Sarebbero stati violati gli artt. 10 e 2 Cost. e gli artt. 3 e 8 CEDU sul diritto di asilo e la protezione sui trattamenti disumani e degradanti e non valutata l’integrazione sociale legittimante il riconoscimento della protezione umanitaria.

5.1. Quanto mancata valutazione delle situazioni di vulnerabilità soggettiva integrative della protezione per motivi umanitari anche in ragione delle condizioni del paese di provenienza, il motivo è inammissibile in ragione del giudizio espresso dalla Corte di merito – non censurabile in sede di legittimità per le ragioni più sopra esposte – sulla inattendibilità del racconto che quelle situazioni descrive.

5.2. L’apprezzamento della valutazione della condizione di vulnerabilità che giustifica il riconoscimento della protezione umanitaria deve essere correlata ad una valutazione individuale, da spendersi caso per caso, della vita privata e familiare del richiedente in Italia che va comparata con la situazione personale che egli ha vissuto prima della partenza ed alla quale egli si troverebbe esposto in conseguenza del rimpatrio.

Là dove infatti si prescindesse dalla situazione particolare del richiedente, si prenderebbe in considerazione non già la peculiare situazione del singolo soggetto, ma piuttosto quella del suo Paese di origine, in termini del tutto generali ed astratti, in contrasto con il parametro normativo di cui al D.Lgs. n. 286 del 1998, art. 5, comma 6 (Cass. 03/04/2019 n. 9304).

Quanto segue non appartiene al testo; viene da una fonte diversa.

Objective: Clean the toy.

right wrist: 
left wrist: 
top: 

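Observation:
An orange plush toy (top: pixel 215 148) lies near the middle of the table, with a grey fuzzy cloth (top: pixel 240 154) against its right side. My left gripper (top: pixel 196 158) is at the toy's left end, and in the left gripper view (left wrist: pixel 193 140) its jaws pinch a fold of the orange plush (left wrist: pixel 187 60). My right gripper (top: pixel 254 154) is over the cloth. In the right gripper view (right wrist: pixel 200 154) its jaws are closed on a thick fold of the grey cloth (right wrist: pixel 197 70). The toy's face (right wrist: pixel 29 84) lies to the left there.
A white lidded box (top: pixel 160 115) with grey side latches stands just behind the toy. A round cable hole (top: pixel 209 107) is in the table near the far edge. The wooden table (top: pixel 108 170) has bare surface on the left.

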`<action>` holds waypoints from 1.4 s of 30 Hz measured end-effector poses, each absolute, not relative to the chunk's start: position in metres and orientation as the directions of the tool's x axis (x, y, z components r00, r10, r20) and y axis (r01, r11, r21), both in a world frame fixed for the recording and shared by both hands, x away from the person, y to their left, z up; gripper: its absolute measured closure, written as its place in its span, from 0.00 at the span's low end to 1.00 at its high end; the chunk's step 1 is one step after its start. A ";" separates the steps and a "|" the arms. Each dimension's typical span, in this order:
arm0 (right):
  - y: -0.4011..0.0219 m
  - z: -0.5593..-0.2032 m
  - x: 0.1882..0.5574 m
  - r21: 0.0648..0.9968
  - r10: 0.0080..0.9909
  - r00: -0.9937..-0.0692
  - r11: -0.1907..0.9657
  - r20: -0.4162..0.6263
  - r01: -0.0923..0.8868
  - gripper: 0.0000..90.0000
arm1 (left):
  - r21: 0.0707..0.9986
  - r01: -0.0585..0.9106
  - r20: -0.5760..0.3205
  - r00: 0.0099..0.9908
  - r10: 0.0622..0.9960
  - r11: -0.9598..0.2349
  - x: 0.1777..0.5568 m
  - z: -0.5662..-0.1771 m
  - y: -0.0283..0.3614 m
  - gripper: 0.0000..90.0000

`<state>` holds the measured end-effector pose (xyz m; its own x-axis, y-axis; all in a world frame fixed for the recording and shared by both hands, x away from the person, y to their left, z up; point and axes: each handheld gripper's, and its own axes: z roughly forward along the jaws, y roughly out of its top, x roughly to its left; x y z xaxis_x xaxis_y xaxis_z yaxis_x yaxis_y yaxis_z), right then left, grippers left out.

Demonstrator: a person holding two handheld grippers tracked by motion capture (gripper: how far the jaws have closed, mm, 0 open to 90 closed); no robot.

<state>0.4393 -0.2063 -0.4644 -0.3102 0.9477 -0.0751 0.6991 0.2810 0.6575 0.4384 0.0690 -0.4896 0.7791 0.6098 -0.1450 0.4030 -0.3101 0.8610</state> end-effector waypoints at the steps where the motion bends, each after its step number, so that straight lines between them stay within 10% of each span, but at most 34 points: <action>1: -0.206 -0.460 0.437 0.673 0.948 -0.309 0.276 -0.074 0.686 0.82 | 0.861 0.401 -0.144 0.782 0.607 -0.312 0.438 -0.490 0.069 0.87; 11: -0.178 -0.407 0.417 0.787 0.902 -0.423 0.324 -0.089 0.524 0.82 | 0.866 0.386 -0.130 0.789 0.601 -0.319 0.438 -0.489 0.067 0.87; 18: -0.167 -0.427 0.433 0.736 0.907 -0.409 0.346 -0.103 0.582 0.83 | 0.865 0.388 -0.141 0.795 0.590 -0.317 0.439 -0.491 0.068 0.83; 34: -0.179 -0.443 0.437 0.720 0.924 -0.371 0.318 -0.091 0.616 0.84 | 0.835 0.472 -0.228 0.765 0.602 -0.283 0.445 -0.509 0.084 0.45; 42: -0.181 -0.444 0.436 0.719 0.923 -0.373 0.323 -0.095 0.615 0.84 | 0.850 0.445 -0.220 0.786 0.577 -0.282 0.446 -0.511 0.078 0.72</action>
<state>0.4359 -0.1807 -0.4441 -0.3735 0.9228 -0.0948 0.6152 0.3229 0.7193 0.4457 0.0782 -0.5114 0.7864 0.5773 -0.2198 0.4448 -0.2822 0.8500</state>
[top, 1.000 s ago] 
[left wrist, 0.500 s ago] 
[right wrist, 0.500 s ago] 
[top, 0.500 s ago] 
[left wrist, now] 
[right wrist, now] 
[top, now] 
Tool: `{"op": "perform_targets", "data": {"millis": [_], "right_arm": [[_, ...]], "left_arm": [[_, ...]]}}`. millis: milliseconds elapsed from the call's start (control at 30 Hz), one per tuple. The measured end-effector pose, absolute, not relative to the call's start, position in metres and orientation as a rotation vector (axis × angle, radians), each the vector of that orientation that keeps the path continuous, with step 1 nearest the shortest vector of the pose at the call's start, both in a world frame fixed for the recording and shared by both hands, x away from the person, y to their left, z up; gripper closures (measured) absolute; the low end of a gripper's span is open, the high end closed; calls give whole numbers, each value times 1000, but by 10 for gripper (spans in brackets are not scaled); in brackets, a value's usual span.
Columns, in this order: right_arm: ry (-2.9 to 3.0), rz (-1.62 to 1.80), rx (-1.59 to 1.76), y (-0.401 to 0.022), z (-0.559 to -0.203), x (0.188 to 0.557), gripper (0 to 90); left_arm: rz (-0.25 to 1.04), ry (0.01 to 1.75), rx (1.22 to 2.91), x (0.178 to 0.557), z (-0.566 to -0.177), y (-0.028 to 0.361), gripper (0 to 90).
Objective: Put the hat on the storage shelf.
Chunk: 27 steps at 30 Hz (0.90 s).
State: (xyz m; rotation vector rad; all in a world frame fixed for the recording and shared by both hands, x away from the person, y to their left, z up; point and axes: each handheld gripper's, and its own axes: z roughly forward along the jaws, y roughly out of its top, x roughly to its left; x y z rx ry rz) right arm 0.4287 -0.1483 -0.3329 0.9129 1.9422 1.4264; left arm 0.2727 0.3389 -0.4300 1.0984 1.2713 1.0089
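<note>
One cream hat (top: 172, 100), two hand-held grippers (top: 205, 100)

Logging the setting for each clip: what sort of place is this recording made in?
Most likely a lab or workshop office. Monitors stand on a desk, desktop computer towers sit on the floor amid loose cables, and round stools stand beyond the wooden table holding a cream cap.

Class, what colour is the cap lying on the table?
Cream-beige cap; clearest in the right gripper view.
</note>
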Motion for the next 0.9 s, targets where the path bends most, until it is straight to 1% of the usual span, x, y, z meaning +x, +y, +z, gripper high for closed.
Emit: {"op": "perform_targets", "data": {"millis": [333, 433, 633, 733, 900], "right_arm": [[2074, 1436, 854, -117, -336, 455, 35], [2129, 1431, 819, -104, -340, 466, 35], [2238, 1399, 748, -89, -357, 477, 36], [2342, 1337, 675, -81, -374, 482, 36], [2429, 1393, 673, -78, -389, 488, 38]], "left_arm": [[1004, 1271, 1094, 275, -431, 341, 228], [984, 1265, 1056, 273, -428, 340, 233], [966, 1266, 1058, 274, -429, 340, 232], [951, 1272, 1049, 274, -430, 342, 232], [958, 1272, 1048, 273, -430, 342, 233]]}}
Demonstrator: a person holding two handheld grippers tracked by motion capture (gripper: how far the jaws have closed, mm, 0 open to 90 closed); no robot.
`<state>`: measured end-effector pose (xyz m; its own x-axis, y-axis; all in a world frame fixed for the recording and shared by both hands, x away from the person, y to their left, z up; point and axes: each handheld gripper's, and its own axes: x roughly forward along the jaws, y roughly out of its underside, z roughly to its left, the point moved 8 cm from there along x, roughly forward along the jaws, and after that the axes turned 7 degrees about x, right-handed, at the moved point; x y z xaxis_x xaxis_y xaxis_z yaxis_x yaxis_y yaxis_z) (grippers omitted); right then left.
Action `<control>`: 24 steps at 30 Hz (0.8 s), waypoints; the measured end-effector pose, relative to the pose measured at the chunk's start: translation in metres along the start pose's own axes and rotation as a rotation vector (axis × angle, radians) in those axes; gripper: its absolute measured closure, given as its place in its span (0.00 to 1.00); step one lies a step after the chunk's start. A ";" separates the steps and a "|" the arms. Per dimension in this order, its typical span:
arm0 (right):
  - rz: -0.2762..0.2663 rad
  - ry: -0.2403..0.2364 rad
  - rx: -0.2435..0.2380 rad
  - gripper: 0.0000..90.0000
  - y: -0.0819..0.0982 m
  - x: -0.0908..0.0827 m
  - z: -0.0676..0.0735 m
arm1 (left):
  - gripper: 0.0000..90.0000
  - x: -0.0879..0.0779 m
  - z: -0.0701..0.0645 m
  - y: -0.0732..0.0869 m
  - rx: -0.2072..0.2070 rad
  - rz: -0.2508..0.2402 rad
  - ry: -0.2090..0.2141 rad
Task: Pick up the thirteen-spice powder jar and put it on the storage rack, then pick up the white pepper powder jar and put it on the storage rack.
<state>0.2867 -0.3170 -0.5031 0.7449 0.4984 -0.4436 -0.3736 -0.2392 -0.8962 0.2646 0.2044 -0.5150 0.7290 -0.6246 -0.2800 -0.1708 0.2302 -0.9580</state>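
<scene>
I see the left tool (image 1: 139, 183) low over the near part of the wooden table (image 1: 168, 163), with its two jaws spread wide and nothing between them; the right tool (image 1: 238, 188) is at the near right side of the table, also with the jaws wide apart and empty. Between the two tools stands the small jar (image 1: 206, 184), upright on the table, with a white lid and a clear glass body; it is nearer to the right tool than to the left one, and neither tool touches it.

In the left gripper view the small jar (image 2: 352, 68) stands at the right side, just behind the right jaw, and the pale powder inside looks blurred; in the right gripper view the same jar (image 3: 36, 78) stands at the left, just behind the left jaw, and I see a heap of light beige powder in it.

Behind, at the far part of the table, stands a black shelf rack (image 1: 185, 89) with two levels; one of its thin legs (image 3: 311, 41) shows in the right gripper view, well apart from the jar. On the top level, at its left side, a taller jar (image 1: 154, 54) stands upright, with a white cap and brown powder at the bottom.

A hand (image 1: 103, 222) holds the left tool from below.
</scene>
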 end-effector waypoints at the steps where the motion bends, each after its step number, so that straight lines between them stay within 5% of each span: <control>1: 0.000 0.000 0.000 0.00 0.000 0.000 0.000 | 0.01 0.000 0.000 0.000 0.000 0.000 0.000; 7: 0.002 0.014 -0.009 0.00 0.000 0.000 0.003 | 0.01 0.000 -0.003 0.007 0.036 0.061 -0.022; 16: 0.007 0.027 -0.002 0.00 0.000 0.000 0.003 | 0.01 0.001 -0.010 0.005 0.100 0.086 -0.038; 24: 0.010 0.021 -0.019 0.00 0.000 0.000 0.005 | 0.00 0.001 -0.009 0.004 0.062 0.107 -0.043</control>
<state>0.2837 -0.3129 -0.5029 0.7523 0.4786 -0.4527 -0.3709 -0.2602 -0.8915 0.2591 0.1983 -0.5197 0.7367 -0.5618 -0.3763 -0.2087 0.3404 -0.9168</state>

5.3. Per l’effetto, venuto meno, per l’inattendibilità del racconto, incapace come tale di definire una situazione di vulnerabilità del richiedente protezione umanitaria nel Paese di provenienza, uno dei due termini di comparazione secondo i quali deve trovare svolgimento il giudizio sulla riconoscibilità della protezione umanitaria, l’ulteriore situazione descritta dal ricorrente come da egli goduta in Italia non entra neppure nel giudizio di bilanciamento a cui è chiamato il giudice del merito.

Resta altresì fermo il principio dell’allegazione declinato nei termini che seguono e per il quale: la natura residuale ed atipica della protezione umanitaria se da un lato implica che il suo riconoscimento debba essere frutto di valutazione autonoma, caso per caso, e che il suo rigetto non possa conseguire automaticamente al rigetto delle altre forme tipiche di protezione, dall’altro comporta che chi invochi tale forma di tutela debba allegare in giudizio fatti ulteriori e diversi da quelli posti a fondamento delle altre due domande di protezione c.d. “maggiore” (Cass. 07/08/2019 n. 21123).

Il ricorrente non può far valere la protezione umanitaria in ragione dei fatti costitutivi allegati a sostegno delle altre forme di protezione per il principio della domanda e del correlato onere di allegazione.

5.4. La violazione dell’art. 3 Cost., dedotta per avere la Corte di merito trattato in modo diseguale situazioni analoghe diversamente decise da altre corti di merito e tribunali è ancora manifestamente infondata, invocando essa a sostegno della dedotta illegittimità il fisiologico diverso atteggiarsi delle decisioni giurisdizionali.

6. Conclusivamente il ricorso è inammissibile. Nulla sulle spese non avendo l’amministrazione intimata articolato difese.

Ai sensi del D.P.R. n. 115 del 2002, art. 13, comma 1 quater, inserito dalla L. n. 228 del 2012, art. 1, comma 17, dà atto della sussistenza dei presupposti processuali per il versamento, da parte dei ricorrenti, dell’ulteriore importo a titolo di contributo unificato pari a quello per il ricorso, ove dovuto, a norma dello stesso art. 13, comma 1-bis.

PQM

Dichiara inammissibile il ricorso.

Ai sensi del D.P.R. n. 115 del 2002, art. 13, comma 1 quater, inserito dalla L. n. 228 del 2012, art. 1, comma 17, dà atto della sussistenza dei presupposti processuali per il versamento, da parte dei ricorrenti, dell’ulteriore importo a titolo di contributo unificato pari a quello per il ricorso, ove dovuto, a norma dello stesso art. 13, comma 1-bis.

Così deciso in Roma, nella Camera di consiglio della Sezione Prima Civile, il 17 gennaio 2020.